◆ EXERCISE INSTRUCTIONS:
Copy out exactly the lines from the first line of the material below through the line containing "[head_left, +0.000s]", and nothing beyond them.

Segment Open

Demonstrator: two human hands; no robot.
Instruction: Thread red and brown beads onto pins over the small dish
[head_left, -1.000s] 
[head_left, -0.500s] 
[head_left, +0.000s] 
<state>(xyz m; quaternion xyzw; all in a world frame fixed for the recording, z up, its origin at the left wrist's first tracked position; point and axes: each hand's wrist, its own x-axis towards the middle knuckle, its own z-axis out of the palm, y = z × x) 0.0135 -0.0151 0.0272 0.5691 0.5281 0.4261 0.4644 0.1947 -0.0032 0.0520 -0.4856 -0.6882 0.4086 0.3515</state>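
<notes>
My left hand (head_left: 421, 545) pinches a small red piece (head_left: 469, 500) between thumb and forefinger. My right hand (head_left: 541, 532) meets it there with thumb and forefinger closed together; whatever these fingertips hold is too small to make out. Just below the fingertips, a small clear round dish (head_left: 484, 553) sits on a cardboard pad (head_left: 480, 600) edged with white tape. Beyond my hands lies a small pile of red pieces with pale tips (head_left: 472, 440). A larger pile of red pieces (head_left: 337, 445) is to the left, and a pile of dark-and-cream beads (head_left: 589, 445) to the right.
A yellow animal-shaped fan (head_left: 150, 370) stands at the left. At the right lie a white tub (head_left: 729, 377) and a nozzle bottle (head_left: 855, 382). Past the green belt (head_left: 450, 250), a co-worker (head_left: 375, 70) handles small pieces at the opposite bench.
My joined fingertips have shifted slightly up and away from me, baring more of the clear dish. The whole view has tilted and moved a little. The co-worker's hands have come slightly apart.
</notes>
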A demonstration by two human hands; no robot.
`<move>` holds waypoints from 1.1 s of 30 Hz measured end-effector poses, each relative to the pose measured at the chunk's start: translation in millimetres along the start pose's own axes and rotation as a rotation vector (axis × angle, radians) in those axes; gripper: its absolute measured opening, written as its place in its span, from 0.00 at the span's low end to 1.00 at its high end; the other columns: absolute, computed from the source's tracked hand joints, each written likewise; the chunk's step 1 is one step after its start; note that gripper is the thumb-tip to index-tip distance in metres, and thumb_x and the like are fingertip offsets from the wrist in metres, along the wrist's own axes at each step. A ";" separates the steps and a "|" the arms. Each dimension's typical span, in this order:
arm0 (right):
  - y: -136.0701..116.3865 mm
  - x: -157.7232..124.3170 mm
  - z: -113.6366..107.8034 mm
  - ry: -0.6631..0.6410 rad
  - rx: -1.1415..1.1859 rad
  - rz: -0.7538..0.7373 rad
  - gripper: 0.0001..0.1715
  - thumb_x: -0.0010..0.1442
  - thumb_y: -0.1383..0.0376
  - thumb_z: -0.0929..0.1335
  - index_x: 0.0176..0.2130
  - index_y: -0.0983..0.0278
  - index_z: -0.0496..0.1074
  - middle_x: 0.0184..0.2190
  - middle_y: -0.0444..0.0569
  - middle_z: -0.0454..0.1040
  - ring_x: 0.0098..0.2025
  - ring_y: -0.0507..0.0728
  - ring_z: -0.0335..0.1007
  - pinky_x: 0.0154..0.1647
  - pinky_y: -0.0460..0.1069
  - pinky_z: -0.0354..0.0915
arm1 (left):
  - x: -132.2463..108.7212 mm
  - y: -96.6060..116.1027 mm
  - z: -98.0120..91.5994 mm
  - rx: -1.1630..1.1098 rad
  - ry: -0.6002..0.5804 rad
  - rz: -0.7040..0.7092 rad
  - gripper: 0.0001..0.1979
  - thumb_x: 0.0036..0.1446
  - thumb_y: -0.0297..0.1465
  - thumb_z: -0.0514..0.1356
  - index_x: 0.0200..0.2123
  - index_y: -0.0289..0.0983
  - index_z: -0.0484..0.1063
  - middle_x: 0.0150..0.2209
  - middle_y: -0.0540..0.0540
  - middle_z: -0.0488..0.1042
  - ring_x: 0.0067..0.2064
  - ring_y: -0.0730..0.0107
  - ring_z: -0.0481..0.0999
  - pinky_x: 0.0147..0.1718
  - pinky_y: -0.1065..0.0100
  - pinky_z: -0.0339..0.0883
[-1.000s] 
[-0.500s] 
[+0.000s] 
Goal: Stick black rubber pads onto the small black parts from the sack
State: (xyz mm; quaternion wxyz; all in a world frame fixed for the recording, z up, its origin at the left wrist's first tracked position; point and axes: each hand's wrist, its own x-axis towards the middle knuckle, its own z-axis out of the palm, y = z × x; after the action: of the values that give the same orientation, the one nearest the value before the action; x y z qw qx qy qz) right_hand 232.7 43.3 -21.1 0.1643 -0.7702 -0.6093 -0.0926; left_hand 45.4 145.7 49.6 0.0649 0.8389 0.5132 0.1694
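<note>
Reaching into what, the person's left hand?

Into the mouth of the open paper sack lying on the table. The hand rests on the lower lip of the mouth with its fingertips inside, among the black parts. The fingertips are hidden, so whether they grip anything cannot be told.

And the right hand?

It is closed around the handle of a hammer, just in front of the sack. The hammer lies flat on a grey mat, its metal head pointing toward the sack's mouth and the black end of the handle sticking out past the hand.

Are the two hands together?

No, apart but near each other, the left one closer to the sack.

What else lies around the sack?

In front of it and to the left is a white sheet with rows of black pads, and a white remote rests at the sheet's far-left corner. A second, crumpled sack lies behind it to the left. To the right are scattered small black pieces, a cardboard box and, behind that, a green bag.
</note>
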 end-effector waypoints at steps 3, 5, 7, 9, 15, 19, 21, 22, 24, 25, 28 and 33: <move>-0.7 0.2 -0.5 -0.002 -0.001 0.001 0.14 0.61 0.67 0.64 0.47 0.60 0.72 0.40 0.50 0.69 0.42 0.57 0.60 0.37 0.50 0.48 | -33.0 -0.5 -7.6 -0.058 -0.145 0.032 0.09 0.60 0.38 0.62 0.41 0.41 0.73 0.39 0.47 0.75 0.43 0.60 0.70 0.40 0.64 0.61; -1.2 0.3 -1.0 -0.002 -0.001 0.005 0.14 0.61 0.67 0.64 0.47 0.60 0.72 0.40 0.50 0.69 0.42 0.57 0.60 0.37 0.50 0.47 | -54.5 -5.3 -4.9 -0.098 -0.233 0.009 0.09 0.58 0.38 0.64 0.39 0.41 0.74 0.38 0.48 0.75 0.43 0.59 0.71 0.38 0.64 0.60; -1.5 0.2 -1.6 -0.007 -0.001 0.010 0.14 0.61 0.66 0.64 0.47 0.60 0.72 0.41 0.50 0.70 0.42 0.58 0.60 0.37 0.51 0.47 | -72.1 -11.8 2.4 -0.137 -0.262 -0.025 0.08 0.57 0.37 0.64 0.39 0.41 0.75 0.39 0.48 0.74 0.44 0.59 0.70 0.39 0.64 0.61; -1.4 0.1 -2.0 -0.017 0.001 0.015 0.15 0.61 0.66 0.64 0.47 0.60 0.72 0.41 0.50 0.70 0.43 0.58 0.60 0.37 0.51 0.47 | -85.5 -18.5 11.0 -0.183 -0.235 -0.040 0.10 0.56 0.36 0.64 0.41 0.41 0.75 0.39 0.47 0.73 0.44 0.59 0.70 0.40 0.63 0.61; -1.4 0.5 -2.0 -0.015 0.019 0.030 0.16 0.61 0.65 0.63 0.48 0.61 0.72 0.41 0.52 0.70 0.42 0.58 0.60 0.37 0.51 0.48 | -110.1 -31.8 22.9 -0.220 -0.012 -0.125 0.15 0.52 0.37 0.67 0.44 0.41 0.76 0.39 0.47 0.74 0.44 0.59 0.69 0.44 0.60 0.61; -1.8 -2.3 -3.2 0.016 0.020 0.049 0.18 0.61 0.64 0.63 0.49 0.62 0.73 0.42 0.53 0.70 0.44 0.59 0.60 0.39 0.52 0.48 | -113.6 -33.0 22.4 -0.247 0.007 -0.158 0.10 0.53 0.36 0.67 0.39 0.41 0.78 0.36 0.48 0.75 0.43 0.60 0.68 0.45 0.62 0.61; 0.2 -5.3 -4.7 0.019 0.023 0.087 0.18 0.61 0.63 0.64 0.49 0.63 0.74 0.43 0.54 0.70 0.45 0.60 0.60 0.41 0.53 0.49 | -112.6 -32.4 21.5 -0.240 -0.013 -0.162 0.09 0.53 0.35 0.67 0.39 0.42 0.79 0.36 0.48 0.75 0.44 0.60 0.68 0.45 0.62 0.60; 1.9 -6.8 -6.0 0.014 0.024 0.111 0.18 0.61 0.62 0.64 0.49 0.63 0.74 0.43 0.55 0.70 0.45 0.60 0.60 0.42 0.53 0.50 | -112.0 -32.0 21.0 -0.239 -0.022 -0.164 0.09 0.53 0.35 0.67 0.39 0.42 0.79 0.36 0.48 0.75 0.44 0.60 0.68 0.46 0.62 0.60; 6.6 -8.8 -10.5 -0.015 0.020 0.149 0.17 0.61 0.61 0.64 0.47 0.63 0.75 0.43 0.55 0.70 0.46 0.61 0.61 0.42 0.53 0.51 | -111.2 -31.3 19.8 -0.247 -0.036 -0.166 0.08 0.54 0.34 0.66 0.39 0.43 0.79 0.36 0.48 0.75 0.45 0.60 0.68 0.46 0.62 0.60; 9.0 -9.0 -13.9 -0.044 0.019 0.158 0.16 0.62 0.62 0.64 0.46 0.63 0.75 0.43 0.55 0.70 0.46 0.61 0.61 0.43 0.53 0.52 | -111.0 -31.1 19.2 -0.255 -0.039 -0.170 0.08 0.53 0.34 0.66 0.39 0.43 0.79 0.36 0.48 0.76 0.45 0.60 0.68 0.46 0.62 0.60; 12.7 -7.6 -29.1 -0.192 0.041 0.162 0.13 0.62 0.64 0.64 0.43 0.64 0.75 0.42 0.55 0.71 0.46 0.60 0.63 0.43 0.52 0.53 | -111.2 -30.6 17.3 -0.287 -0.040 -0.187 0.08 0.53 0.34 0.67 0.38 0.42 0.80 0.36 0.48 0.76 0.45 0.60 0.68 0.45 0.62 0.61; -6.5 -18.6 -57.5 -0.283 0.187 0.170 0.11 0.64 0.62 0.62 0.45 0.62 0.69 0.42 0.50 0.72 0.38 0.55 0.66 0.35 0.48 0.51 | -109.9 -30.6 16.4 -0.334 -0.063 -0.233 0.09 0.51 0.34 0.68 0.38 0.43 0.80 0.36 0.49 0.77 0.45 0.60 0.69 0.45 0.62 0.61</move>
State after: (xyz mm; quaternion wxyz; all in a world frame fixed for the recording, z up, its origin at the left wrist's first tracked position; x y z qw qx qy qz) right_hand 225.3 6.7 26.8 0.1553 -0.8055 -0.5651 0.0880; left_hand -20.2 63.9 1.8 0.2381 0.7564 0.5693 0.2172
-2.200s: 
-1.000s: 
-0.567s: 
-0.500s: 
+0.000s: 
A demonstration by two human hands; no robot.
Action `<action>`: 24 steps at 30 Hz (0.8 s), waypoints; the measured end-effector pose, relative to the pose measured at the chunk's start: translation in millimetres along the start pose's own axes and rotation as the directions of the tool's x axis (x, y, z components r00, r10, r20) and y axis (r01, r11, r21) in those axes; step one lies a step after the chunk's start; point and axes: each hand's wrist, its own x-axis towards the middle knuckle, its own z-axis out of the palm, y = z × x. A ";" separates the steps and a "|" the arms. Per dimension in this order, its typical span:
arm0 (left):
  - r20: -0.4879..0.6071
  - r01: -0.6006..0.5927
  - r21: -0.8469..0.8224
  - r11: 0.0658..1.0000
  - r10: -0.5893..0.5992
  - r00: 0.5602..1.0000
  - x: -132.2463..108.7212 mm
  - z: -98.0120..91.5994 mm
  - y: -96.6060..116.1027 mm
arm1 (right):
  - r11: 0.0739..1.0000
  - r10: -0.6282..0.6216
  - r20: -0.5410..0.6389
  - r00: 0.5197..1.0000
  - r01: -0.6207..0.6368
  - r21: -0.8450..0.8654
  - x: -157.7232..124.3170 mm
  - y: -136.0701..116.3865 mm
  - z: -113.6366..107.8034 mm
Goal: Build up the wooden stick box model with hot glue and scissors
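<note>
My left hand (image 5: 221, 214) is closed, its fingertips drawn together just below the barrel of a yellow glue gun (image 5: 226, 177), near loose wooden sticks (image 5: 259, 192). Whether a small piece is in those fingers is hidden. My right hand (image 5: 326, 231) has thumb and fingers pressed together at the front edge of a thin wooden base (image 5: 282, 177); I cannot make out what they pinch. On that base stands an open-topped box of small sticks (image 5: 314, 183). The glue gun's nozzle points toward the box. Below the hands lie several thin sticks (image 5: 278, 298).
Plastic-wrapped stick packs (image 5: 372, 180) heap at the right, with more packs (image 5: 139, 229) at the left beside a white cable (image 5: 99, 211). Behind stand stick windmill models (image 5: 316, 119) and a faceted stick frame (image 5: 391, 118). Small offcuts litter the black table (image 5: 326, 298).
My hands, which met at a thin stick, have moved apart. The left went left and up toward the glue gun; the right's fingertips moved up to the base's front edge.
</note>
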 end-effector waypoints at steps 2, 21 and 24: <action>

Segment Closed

◆ OUTPUT:
Demonstrator: two human hands; no robot.
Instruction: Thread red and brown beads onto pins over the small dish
[head_left, -1.000s] 
[head_left, -0.500s] 
[head_left, +0.000s] 

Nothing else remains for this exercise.